As crianças se manifestam desde cedo porque estão com fome ou porque não querem usar sapato. Desses primeiros protestos, elas podem aprender que a construção de uma cidadania ativa, crítica e engajada também depende delas.

Tudo no mundo se contrói à base do protesto. Do choro às grandes instituições e à vida em sociedade”, diz Frederico Ravioli, coautor do livro “Eu protesto!”. Além de reforçar que são legítimas as razões que levam os pequenos a se manifestarem contra ou a favor de algo, sua parceira Laura Erber comenta que “eles têm demandas e necessidades que podem ser verbalizadas, se o mundo adulto souber escutar”.

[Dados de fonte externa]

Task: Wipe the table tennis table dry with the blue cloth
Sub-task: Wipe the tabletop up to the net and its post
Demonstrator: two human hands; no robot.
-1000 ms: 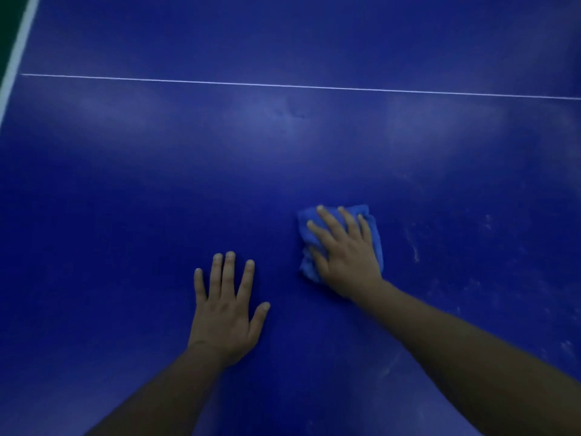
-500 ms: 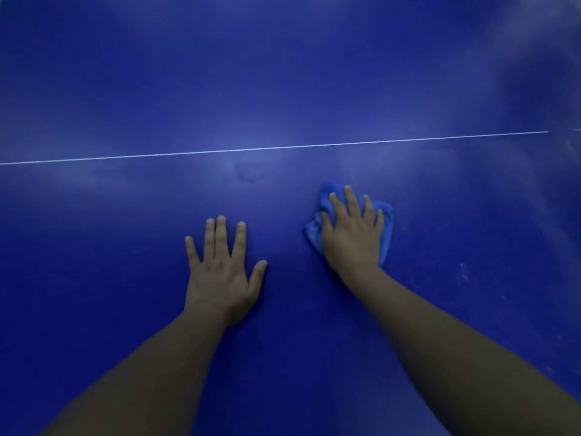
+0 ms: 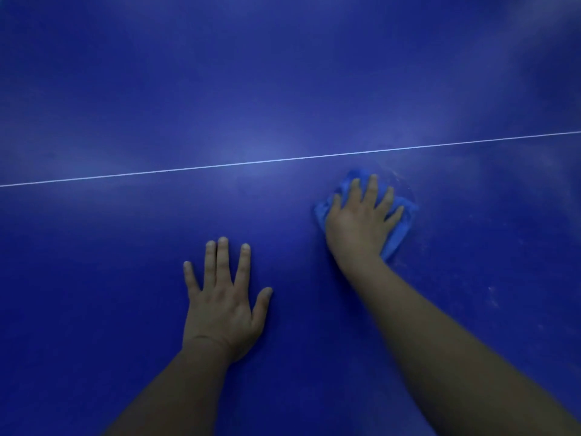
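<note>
Blue cloth is lying bunched, long axis slanting far-left to near-right, beneath the right hand, fingers straight; left hand is pressing the worktop, fingers spread.

The counter is a deep, saturated royal blue, plain all over, darkest toward the near side and the lower corners. A thin white line crosses it from left to right, climbing slightly toward the right. Around the middle of that line lies a paler, milky blue sheen, and fainter hazy patches of the same washed-out blue show at the upper right. The cloth is a lighter, brighter blue than the counter, close to cornflower, plain, with darker blue in its folds. Far to the right, a few faint whitish specks and smears dot the dark blue.
</note>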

Sim, é preciso verdadeiramente escutar uma criança, não falar por ela, sugere o psicólogo Gabriel Medina. “O desejo das crianças não deve ser instrumentalizado e usado pelos desejos dos adultos. Isso afasta as crianças da participação cidadã.” Os adultos, segundo ele, devem cuidar para que os pequenos manifestantes não corram riscos, mas sem tirar deles o protagonismo de suas lutas.

De acordo com Medina, participar de protestos pode ajudar a criança a se reconhecer como um ser que age e interage. Além disso, é possível “interiorizar valores sociais e desenvolver habilidades e comportamentos relacionados à dimensão cidadã, como expressar sua opinião e construir seu conhecimento”.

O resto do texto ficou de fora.